Fight Global Warming With a White Roof

Eli is a contributing correspondent for Science magazine.

A can of white paint should be part of the planet's arsenal against global warming, say California researchers, who have calculated that installing white roofs in the world's cities could offset 1.5 years of man-made carbon emissions.

Light-colored roofs cool the planet in two ways. First, they reflect a certain fraction of radiation back into space, which means that the earth receives less of the sun's energy. Second, a cooler house requires less air conditioning--and hence results in fewer greenhouse gas emissions from power plants.

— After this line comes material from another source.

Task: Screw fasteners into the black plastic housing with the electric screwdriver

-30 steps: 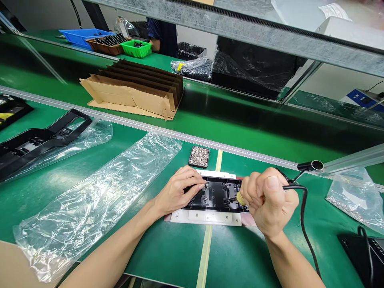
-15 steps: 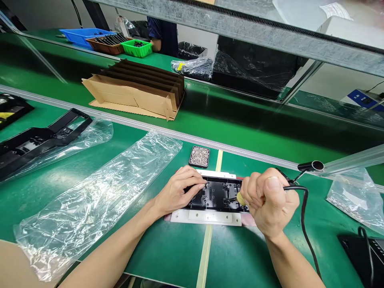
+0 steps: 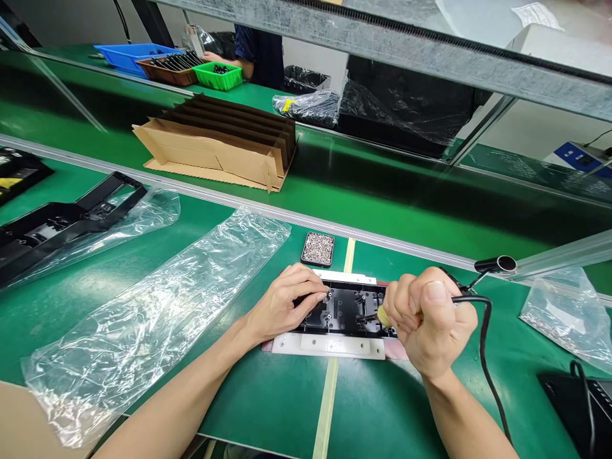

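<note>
A black plastic part (image 3: 345, 310) lies in a white fixture (image 3: 329, 345) on the green mat. My left hand (image 3: 285, 305) rests on the part's left end, fingers pressing down on it. My right hand (image 3: 428, 322) is fisted around a corded electric screwdriver (image 3: 382, 315), whose tip meets the part's right side. Its black cable (image 3: 485, 344) runs off behind my wrist. Most of the tool is hidden in my fist.
A small tray of screws (image 3: 317, 249) sits just beyond the fixture. Empty clear bags (image 3: 157, 306) lie to the left, another bag (image 3: 561, 315) to the right. A cardboard divider box (image 3: 217, 143) and a co-worker's arm (image 3: 224, 58) by bins are on the far bench.
My hands and the tool have stayed put. At the far bench the co-worker's hand has reached out over the green bin.
</note>
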`<action>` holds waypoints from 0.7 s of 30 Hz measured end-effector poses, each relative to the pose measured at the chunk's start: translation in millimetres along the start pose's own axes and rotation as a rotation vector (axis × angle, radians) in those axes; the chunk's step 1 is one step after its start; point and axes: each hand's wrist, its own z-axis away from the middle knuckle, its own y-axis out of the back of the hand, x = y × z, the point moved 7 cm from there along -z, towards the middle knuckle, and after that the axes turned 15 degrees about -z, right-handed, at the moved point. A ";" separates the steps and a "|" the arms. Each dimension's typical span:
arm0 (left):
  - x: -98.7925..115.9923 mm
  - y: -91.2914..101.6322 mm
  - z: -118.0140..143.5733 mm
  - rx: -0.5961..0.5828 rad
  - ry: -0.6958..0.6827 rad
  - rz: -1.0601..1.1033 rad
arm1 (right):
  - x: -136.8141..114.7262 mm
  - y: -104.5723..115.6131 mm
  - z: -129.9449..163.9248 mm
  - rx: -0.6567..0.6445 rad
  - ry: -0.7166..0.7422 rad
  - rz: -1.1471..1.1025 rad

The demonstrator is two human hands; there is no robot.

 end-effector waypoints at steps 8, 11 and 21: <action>0.4 0.5 -0.6 -0.005 0.003 -0.005 | 0.8 0.8 0.2 0.001 -0.009 -0.009; 0.7 0.2 -1.2 -0.007 0.004 -0.003 | 1.0 0.6 -0.3 -0.001 -0.005 -0.006; 0.6 0.7 -0.1 0.000 0.006 -0.004 | 0.4 1.2 0.5 -0.004 0.005 -0.007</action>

The new study focused on the first effect. To analyze the impact of a change in the reflectivity of city roofs, scientists with Lawrence Berkeley National Laboratory (LBNL) and the state of California estimated the global number of roofs and asphalt surfaces in cities. They made a conservative estimate that those surfaces make-up 1% of the Earth's surface. Modifying the roofs with light-colored tiles, the team found that using light-colored concrete, or applying white glazes to buildings, could increase the reflectivity of urban surfaces by 10%. That adjustment would negate the warming effects of 44 gigatons of carbon dioxide, the researchers report in an upcoming issue of Climatic Change. (The world currently emits roughly 28 gigatons per year from fossil fuels.) Halting all deforestation of tropical forests could eliminate about seven gigatons of emissions, by comparison.

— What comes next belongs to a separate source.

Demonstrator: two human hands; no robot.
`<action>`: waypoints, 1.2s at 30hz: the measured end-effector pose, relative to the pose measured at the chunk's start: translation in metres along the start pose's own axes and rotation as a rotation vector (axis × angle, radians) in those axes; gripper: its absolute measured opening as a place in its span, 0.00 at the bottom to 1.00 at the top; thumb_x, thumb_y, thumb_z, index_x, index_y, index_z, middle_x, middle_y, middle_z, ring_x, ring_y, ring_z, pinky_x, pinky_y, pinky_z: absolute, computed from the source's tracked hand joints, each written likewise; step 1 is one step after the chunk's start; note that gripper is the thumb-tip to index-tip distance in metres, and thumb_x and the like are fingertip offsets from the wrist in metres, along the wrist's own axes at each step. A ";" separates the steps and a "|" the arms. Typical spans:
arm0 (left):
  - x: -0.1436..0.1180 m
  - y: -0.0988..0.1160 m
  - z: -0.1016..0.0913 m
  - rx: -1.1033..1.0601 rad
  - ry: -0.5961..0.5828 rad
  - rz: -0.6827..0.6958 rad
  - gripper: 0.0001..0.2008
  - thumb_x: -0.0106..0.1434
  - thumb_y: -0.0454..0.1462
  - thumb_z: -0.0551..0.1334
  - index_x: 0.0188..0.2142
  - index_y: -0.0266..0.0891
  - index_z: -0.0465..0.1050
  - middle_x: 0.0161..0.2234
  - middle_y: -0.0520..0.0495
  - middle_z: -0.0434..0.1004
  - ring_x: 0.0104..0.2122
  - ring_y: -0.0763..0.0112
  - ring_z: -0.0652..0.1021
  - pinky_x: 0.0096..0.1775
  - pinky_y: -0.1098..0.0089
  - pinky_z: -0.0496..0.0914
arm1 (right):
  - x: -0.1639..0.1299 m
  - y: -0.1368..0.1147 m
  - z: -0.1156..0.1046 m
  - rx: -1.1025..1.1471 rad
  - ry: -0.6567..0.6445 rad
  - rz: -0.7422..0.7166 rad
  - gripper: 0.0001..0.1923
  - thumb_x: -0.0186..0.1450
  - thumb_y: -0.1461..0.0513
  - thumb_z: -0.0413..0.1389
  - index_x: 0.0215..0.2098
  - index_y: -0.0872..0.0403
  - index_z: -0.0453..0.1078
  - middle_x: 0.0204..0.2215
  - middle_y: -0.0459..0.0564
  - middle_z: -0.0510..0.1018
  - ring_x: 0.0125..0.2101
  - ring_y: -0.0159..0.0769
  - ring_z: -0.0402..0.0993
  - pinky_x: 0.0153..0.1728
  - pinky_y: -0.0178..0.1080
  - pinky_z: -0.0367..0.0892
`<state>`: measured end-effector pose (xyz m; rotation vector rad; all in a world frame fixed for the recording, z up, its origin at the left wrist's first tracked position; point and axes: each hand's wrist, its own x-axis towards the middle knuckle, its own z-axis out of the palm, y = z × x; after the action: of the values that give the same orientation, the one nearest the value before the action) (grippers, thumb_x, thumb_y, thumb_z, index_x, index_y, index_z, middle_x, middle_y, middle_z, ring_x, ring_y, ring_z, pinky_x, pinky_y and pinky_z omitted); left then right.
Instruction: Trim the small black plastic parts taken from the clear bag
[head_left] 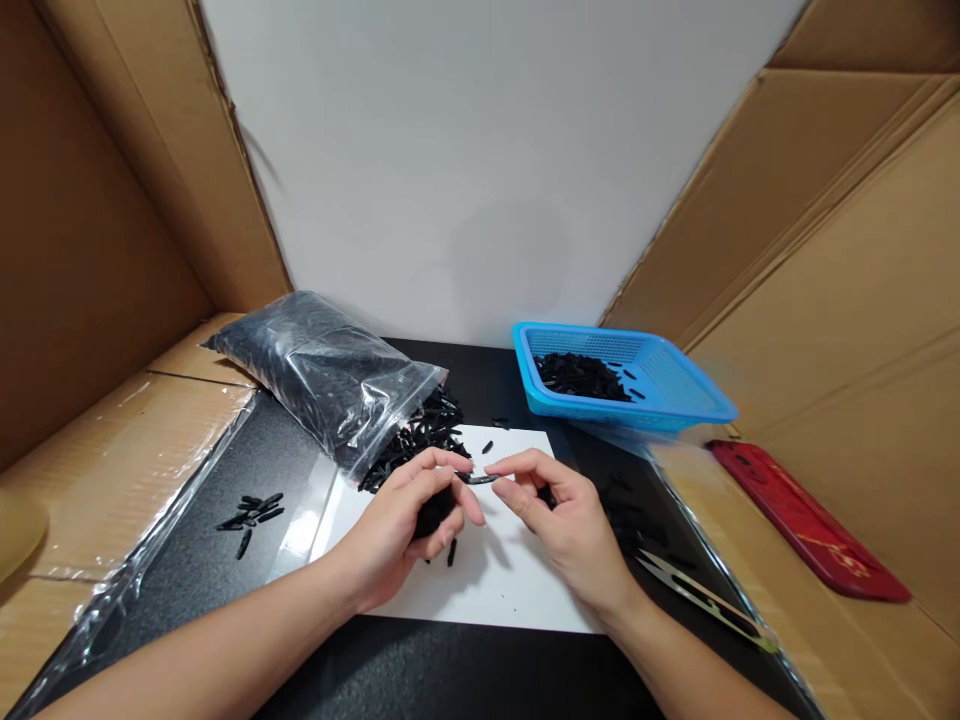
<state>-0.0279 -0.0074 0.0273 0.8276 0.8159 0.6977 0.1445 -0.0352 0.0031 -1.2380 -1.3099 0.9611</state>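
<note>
Black plastic piece, small and slim, sits pinched between both hands above the white sheet, at the centre of the work area. Left hand is curled shut around a dark clump of similar pieces, thumb and forefinger pressing the near end of the single piece; likely a ready supply kept in the palm. Right hand nips the other end with thumb and forefinger, the other fingers folded. At 11 o'clock a clear bag lies on its side, its mouth spilling pieces onto the sheet, within easy reach. At 1 o'clock a blue basket holds more. At 9 o'clock, a small loose heap lies apart on the black mat. Thread snips rest at 4 o'clock; red flat object beyond.
</note>
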 end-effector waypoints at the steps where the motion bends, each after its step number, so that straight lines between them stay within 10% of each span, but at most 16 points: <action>1: 0.000 0.001 0.000 -0.009 0.005 -0.008 0.08 0.62 0.39 0.59 0.39 0.38 0.68 0.26 0.49 0.77 0.18 0.80 0.61 0.20 0.76 0.47 | 0.000 0.000 0.000 0.017 0.004 0.005 0.09 0.60 0.55 0.61 0.33 0.52 0.78 0.19 0.42 0.64 0.21 0.31 0.55 0.24 0.36 0.54; 23: 0.002 -0.004 -0.004 0.060 -0.102 0.011 0.15 0.63 0.42 0.65 0.46 0.37 0.69 0.24 0.52 0.72 0.19 0.81 0.59 0.21 0.75 0.44 | -0.002 0.004 0.004 0.296 -0.069 0.099 0.17 0.64 0.51 0.60 0.27 0.52 0.63 0.18 0.36 0.55 0.17 0.24 0.45 0.18 0.33 0.42; 32: 0.002 -0.008 -0.004 0.029 -0.128 0.037 0.15 0.62 0.43 0.67 0.35 0.39 0.62 0.23 0.51 0.76 0.18 0.83 0.59 0.19 0.77 0.45 | -0.003 0.004 0.001 0.149 -0.019 0.023 0.15 0.63 0.53 0.61 0.25 0.53 0.68 0.19 0.39 0.59 0.19 0.27 0.50 0.20 0.34 0.47; 36: 0.003 -0.008 -0.005 0.021 -0.111 0.040 0.16 0.62 0.44 0.66 0.30 0.38 0.61 0.24 0.49 0.78 0.17 0.84 0.59 0.19 0.77 0.46 | -0.004 -0.001 0.001 0.465 -0.053 0.131 0.12 0.63 0.56 0.61 0.27 0.52 0.66 0.17 0.37 0.59 0.16 0.24 0.45 0.17 0.31 0.43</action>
<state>-0.0286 -0.0078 0.0174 0.8959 0.7099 0.6729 0.1428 -0.0387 0.0030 -0.9479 -0.9761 1.3128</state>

"We were really surprised. We didn't expect such a big [cooling] effect," says LBNL climate scientist Surabi Menon.

Assuming a global system that would put a price on carbon emissions, the scientists then calculated the value of carbon credits awarded to homeowners and businesses for making their roofs and streets lighter. At $25 per ton, the authors found the market for light-colored roofs would be worth more than $1 billion. It will be up to governments whether to offer such an incentive, says Menon, whose study didn't calculate how much it would cost to make the surfaces more reflective through the various means.

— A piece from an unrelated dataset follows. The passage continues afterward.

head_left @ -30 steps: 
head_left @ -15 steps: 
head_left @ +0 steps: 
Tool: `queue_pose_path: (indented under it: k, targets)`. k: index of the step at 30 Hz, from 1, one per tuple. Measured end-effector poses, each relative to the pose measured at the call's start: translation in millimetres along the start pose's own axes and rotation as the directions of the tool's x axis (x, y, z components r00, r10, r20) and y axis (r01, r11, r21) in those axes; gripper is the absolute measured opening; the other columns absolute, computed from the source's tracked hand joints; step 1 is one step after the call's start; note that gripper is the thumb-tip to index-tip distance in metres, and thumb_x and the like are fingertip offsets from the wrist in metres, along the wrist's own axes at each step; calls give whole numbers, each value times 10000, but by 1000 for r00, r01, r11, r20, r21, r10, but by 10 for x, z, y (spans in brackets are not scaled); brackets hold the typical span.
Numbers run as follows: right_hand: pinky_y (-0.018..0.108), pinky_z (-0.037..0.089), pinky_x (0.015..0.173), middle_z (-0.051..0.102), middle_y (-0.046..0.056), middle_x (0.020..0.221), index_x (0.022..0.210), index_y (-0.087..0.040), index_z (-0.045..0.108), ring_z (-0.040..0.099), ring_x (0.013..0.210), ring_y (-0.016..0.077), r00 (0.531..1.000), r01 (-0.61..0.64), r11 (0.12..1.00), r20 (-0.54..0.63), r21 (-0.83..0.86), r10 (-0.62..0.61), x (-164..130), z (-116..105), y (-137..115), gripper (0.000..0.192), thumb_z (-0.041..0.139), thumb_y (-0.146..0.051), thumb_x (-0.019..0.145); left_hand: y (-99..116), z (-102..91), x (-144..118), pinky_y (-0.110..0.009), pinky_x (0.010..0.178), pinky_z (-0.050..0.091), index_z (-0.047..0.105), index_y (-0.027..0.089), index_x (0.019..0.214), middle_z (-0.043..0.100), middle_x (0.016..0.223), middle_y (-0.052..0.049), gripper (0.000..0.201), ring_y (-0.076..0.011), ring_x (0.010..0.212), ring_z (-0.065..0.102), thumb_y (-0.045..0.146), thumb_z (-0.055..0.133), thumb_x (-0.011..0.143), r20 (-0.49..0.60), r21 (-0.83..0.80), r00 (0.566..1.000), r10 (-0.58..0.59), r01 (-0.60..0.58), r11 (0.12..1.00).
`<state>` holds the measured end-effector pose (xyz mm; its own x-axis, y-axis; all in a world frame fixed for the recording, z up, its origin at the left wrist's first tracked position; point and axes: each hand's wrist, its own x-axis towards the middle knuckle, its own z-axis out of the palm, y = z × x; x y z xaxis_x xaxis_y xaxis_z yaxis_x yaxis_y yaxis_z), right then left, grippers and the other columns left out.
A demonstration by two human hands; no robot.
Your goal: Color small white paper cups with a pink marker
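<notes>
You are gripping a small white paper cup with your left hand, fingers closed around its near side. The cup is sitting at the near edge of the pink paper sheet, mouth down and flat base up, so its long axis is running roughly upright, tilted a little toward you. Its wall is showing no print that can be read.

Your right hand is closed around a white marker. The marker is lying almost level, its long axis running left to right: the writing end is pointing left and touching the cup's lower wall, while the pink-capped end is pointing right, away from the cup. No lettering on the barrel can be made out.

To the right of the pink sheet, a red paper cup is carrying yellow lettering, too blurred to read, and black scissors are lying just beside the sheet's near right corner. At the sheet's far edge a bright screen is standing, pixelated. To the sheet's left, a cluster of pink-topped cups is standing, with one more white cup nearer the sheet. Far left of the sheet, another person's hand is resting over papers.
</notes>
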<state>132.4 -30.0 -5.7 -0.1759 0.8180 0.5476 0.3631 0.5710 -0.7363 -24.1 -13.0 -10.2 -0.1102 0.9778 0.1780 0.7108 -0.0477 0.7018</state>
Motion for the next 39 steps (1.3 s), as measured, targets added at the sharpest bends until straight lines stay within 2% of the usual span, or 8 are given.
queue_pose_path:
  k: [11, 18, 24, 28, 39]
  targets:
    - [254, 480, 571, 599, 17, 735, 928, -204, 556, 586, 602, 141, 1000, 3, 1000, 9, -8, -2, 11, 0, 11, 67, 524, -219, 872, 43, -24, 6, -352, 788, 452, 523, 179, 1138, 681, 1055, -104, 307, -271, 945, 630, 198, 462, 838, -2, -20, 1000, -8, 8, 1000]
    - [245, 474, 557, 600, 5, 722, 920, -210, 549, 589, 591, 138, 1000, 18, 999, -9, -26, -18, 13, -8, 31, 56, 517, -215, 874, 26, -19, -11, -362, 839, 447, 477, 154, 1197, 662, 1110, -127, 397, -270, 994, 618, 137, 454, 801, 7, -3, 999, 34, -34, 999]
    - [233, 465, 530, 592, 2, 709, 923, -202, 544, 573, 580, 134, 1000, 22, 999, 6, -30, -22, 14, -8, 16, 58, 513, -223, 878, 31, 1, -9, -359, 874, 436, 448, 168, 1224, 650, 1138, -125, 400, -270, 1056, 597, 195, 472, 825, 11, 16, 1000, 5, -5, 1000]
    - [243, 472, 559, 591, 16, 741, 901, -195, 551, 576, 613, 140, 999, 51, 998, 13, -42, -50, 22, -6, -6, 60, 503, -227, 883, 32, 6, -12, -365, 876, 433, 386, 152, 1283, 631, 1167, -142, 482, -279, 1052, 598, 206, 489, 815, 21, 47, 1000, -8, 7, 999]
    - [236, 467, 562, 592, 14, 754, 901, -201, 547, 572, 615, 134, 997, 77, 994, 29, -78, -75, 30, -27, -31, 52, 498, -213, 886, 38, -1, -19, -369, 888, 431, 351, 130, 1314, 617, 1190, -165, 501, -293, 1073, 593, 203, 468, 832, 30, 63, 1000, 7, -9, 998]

Climate modeler Ken Caldeira of the Carnegie Institution of Washington Stanford, California, calls the paper a "decent set of calculations." But he thinks that tying white roofs to carbon credits would be a mistake. That's because those who buy carbon credits often use them to produce more carbon dioxide (CO2). "The CO2 will stay in the atmosphere for 1000 years. There's no way that white roof will be around that long," he warns.